### AIM OF THE TASK
How many of the lines below contain "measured"? Reply with only that figure.
#### SOURCE DATA
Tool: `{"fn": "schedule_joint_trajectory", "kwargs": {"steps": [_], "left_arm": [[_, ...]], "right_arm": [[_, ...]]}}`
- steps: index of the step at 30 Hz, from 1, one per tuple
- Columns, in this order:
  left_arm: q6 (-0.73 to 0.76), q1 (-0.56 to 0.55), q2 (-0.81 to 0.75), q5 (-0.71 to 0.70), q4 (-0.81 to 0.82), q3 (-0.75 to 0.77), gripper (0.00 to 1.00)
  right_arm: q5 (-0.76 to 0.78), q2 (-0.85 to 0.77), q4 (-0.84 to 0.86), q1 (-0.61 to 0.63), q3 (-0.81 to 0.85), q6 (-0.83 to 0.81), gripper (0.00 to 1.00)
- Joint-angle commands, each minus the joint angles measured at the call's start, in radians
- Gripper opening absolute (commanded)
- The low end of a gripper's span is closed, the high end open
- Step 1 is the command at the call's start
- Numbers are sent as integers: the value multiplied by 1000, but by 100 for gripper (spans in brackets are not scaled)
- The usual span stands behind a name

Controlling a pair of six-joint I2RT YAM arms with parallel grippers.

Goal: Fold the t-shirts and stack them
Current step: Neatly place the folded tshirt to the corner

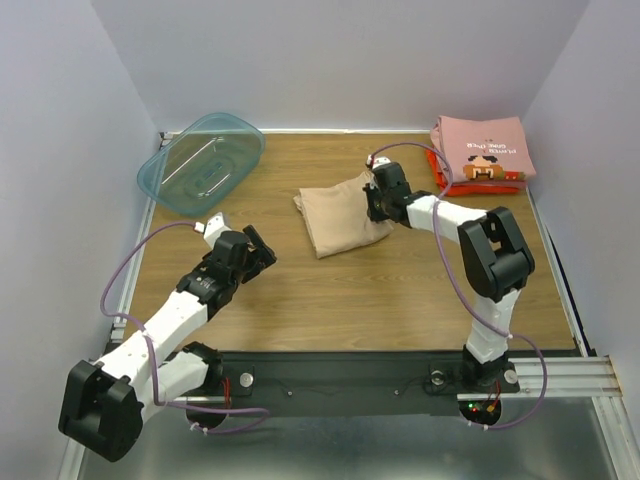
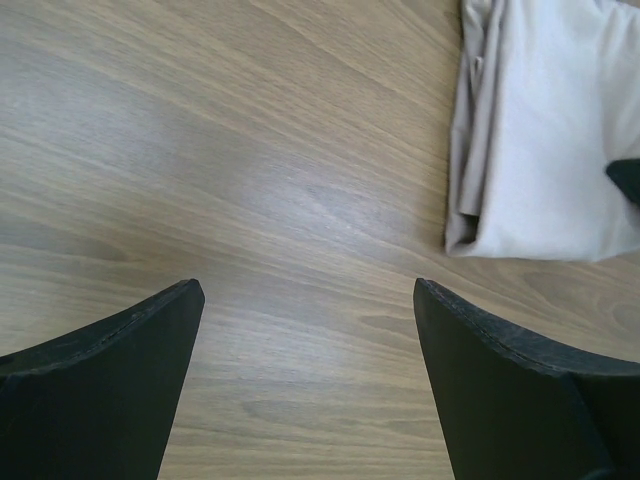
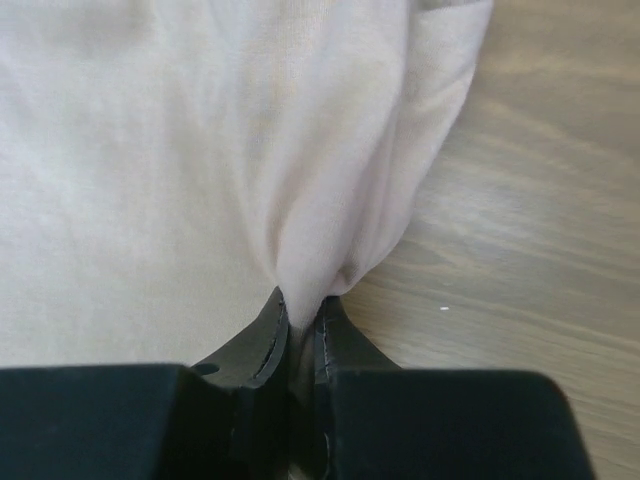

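The folded tan t-shirt [image 1: 338, 214] lies mid-table. My right gripper [image 1: 376, 201] is at its right edge, shut on a pinch of the tan cloth [image 3: 310, 240]. The shirt's lower corner also shows in the left wrist view [image 2: 540, 130]. A folded dusty pink t-shirt with cartoon print [image 1: 484, 148] lies on top of a red-orange t-shirt [image 1: 478, 187] at the back right corner. My left gripper [image 1: 258, 250] is open and empty over bare wood [image 2: 300, 290], left of and nearer than the tan shirt.
A translucent teal plastic tub [image 1: 200, 162] sits tilted at the back left. White walls close in the table on three sides. Purple cables run along both arms.
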Motion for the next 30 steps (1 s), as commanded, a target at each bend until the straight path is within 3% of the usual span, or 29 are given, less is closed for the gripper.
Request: {"fn": "schedule_joint_trajectory", "kwargs": {"steps": [1,7,16,25,30], "left_arm": [[-2,-1,-11,-83,-36,52,99],[1,-1,38,-112,-67,81,99],[20,-1,130,-139,-81,136,99],[43,-1,198,-152,-64,170,99],[52,1,215,-147,-47,176,99]], "right_arm": [[111,-127,47,1,24,-180,0],[232,-176,46,-28,75,-368,0],[253,-170,43,-172,182,-535,0],[261,-106,23,-285,377,-616,0],[249,-58,-20,-337,481,-580,0]]}}
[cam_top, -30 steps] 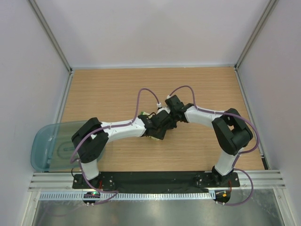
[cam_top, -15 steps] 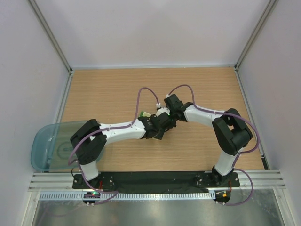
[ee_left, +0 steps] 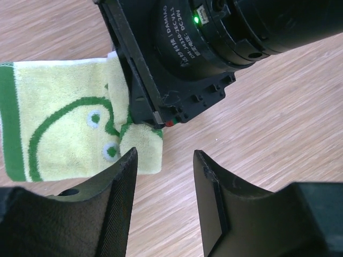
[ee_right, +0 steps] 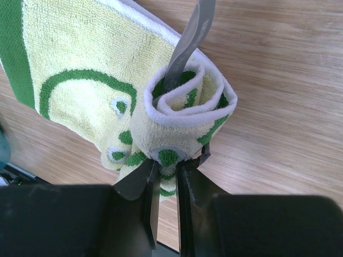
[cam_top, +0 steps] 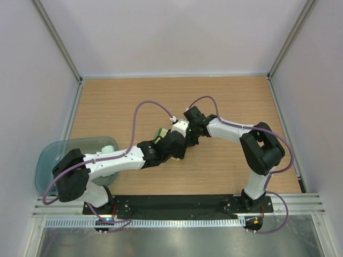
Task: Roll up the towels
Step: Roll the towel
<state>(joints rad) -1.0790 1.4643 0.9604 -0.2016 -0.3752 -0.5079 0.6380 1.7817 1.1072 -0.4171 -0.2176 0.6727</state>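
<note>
The green and cream towel [ee_right: 80, 80] lies on the wooden table, with one end curled into a loose roll [ee_right: 182, 107]. My right gripper [ee_right: 166, 166] is shut on the roll's lower edge, and a thin grey blade [ee_right: 187, 43] stands inside the roll. In the top view the towel [cam_top: 159, 132] peeks out beside both grippers. My left gripper [ee_left: 163, 160] is open and empty over bare wood, just right of the towel's flat part [ee_left: 64, 128], under the right wrist housing [ee_left: 203, 48]. A pale mint-blue shape [cam_top: 108, 144] sits in the bin.
The translucent teal-grey bin [cam_top: 48, 166] stands at the table's left front edge, partly under my left arm [cam_top: 107, 160]. Both grippers meet mid-table, left [cam_top: 178, 145] and right [cam_top: 186, 135]. White walls enclose the table on three sides.
My left arm has swung its shoulder and elbow left over the bin, and its gripper has drawn back slightly. The right gripper has shifted a little left, still holding the towel.
</note>
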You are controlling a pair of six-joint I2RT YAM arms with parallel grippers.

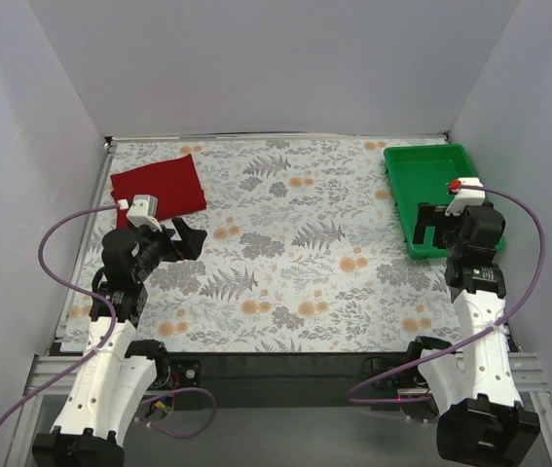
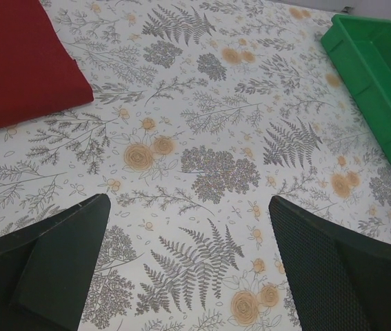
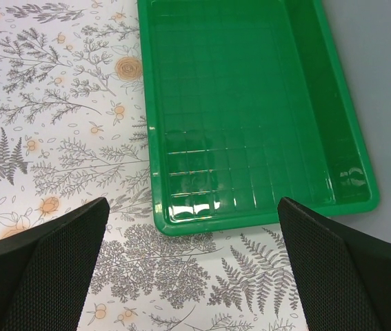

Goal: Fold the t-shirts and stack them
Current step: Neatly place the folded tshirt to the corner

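Lying folded into a flat rectangle at the far left corner of the table (image 1: 295, 282), the red t-shirt (image 1: 157, 188) sits just beyond the left gripper (image 1: 190, 239), whose jaws are spread wide and hold nothing; the gripper hovers over bare patterned surface near the shirt's near right corner, not touching it. The right gripper (image 1: 430, 226) is likewise spread and empty, hanging over the near end of the green tray (image 1: 397, 199), well apart from the shirt. The main risk, as I judge it, is undoing the fold: a pinch at a corner or edge would likely catch only the top layer of soft cloth, and lifting then peels the rectangle open. Pushing down and dragging could bunch it into wrinkles instead. The shirt also lies close to the left wall and the back edge, so an approach from that side looks cramped and the arm could brush the wall. If the shirt is meant to travel across to the tray (the pictures do not say where the stack belongs), a one-handed carry over that long stretch could let it sag and unfold, since the right arm is too far off to support the other side.
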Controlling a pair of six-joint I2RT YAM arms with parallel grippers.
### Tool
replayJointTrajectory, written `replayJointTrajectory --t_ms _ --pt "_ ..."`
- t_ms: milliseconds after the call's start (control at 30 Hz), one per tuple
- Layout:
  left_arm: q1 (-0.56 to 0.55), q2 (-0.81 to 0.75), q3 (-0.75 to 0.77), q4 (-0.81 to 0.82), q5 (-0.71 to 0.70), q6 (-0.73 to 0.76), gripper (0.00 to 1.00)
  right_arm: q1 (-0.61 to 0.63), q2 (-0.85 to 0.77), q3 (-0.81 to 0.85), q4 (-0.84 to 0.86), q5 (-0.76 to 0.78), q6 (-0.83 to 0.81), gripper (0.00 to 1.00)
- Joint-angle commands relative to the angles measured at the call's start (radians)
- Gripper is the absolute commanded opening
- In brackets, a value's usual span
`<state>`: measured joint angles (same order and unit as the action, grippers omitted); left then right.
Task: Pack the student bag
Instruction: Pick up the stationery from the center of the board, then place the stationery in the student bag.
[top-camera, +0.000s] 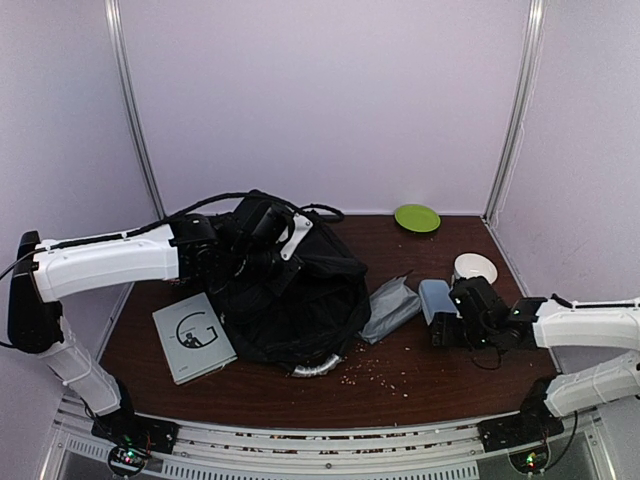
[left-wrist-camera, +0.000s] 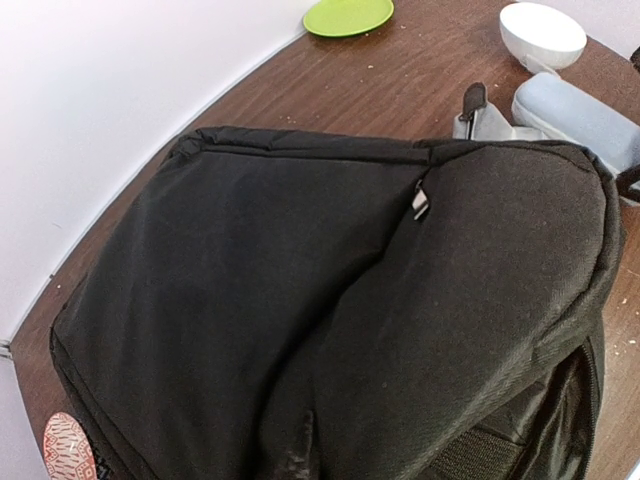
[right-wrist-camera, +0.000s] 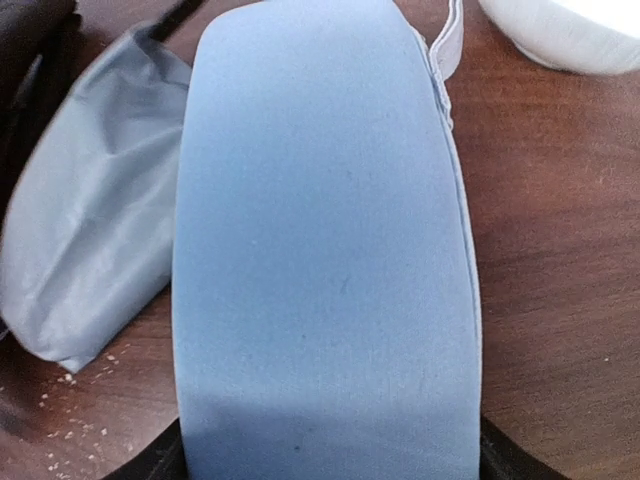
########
### ANSWER BOX
3